What is Data Science, Really?

When I told friends and family about my new job as a ‘data scientist’ at the Open Data Institute, most of them said “what’s a data scientist?”. Most of them also asked “what’s open data?”, but that’s already well covered elsewhere.

Much has been written in trying to define the term ‘data science’. Unfortunately, even seminal (and otherwise excellent) articles bury a concise definition of the term among descriptions of the characteristics, methods or responsibilities of data scientists, rather than defining the discipline itself. So much has already been written that I hesitate to add more. But I read these definitions, find them lacking, and feel compelled to attempt my own. Deep in the article linked above is this passage:

“Data science isn’t just about the existence of data, or making guesses about what that data might mean; it’s about testing hypotheses and making sure that the conclusions you’re drawing from the data are valid.”

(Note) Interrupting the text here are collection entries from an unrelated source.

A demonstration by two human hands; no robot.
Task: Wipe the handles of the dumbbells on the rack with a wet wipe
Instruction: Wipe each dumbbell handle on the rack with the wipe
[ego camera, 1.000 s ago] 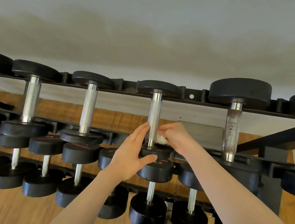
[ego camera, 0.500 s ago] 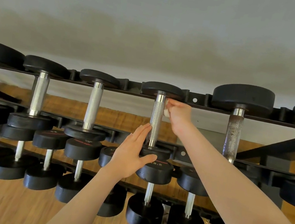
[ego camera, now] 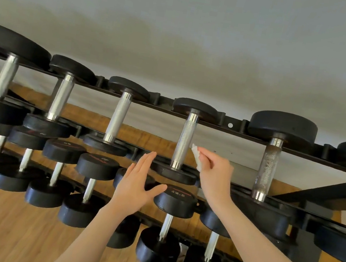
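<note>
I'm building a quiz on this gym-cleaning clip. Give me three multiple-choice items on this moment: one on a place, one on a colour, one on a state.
1. Where is the wet wipe?
A. Pinched in the right hand, just right of a top-row handle
B. Draped over a dumbbell head
C. On the floor

2. What colour are the dumbbell heads?
A. Red
B. Black
C. Yellow

3. How is the left hand?
A. Gripping a handle
B. Clenched in a fist
C. Open, fingers straight, holding nothing

Answers:
1 A: the right hand pinches the wipe beside the knurled handle, apart from it.
2 B: every head, such as the one marked 22.5, is black.
3 C: the left hand has straight fingers and grips nothing.
</note>
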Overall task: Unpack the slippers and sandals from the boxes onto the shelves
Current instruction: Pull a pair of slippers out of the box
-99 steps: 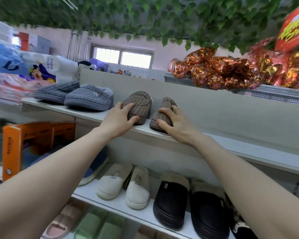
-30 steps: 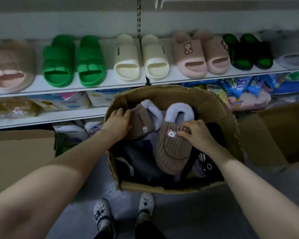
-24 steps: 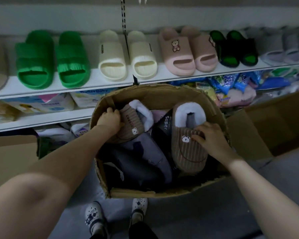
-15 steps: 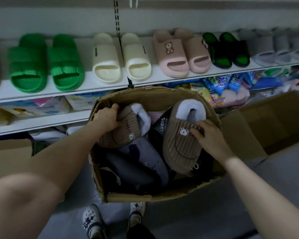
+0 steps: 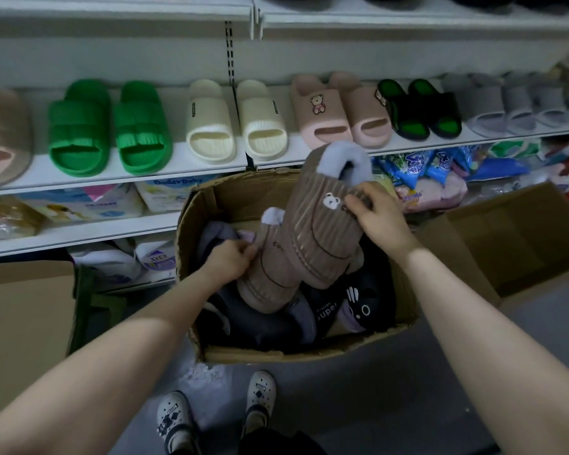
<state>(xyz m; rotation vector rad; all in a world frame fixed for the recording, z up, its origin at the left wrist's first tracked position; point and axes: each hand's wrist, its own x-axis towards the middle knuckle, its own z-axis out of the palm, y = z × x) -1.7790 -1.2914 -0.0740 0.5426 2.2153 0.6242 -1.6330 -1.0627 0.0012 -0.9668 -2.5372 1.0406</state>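
Note:
An open cardboard box (image 5: 309, 354) stands on the floor below the shelves, with dark slippers (image 5: 266, 326) piled inside. My right hand (image 5: 380, 218) grips a brown ribbed slipper with white fleece lining (image 5: 322, 231), lifted above the box with its opening pointing up. My left hand (image 5: 230, 261) holds the matching brown slipper (image 5: 270, 277), which leans against the first one over the box. The white shelf (image 5: 178, 169) behind carries green, cream, pink, black-and-green and grey slides in pairs.
Another open cardboard box (image 5: 519, 238) sits on the floor at the right, and a box flap (image 5: 23, 323) at the left. Packaged goods (image 5: 434, 172) fill the lower shelves. My feet in white clogs (image 5: 260, 395) stand just in front of the box.
Both hands have raised the two brown slippers out of the box and brought them together side by side. The camera view has shifted slightly to the left.

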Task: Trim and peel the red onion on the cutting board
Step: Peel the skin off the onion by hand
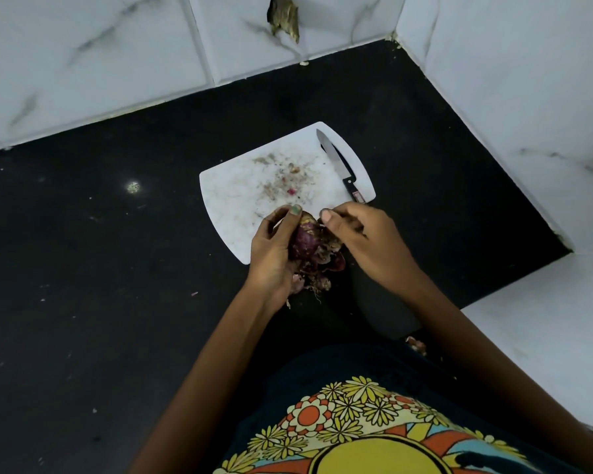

Unfortunately, this simply describes ‘science’, and in that redundancy lies the problem with the term ‘data science’ as it is typically used.

For me there is a precedent in naming sciences, that follows the pattern ‘{topic} science’. Therefore ‘biological science’ is the scientific study of organisms and biological processes; it’s not ‘doing science using biology’. Similarly ‘computer science’ is the scientific study of computing rather than simply ‘doing science using computers’.

If we apply the same analysis to data science, the discipline should amount to the scientific study of data, not ‘doing science with data’; there’s nothing new in that, but this is how many seem to interpret the term. There are certainly many data scientists delivering novel insights to their organisations through rigorous data analysis, often using tools, techniques or data volumes that were previously inconceivable – but if done rigorously this amounts to ‘behavioural science’ more than the science of data itself.

This ambiguity is one of the reasons that I love the term ‘growth hacker’. Not only does it capture the aims of the role but also something of the methods used. The same can’t necessarily be said of ‘data scientist’, unfortunately.

So where does that leave me as Data Scientist at the ODI? If I apply the common interpretation of data science then there is a whole world of opportunity in the wealth of open data being released by government and others. ‘Doing science’ with that data is an opportunity to study issues and answer questions that could impact all members of our society for the better, which is an incredible challenge and privilege. It also raises some interesting challenges relative to data science in a corporate world, where you may own and control the data through its entire lifecycle, but I’ll deal with that in a future post.

If I apply my alternative interpretation of data science as the scientific study of data and how it manifests in the 21st century, then a very different range of possibilities emerges, where we study the characteristics, interconnections, and applications of data in order to maximise the value that can be derived from it.

Naturally I’m delighted that both of these directions are on the agenda at the ODI. These are exciting times to be a data scientist, whatever your interpretation!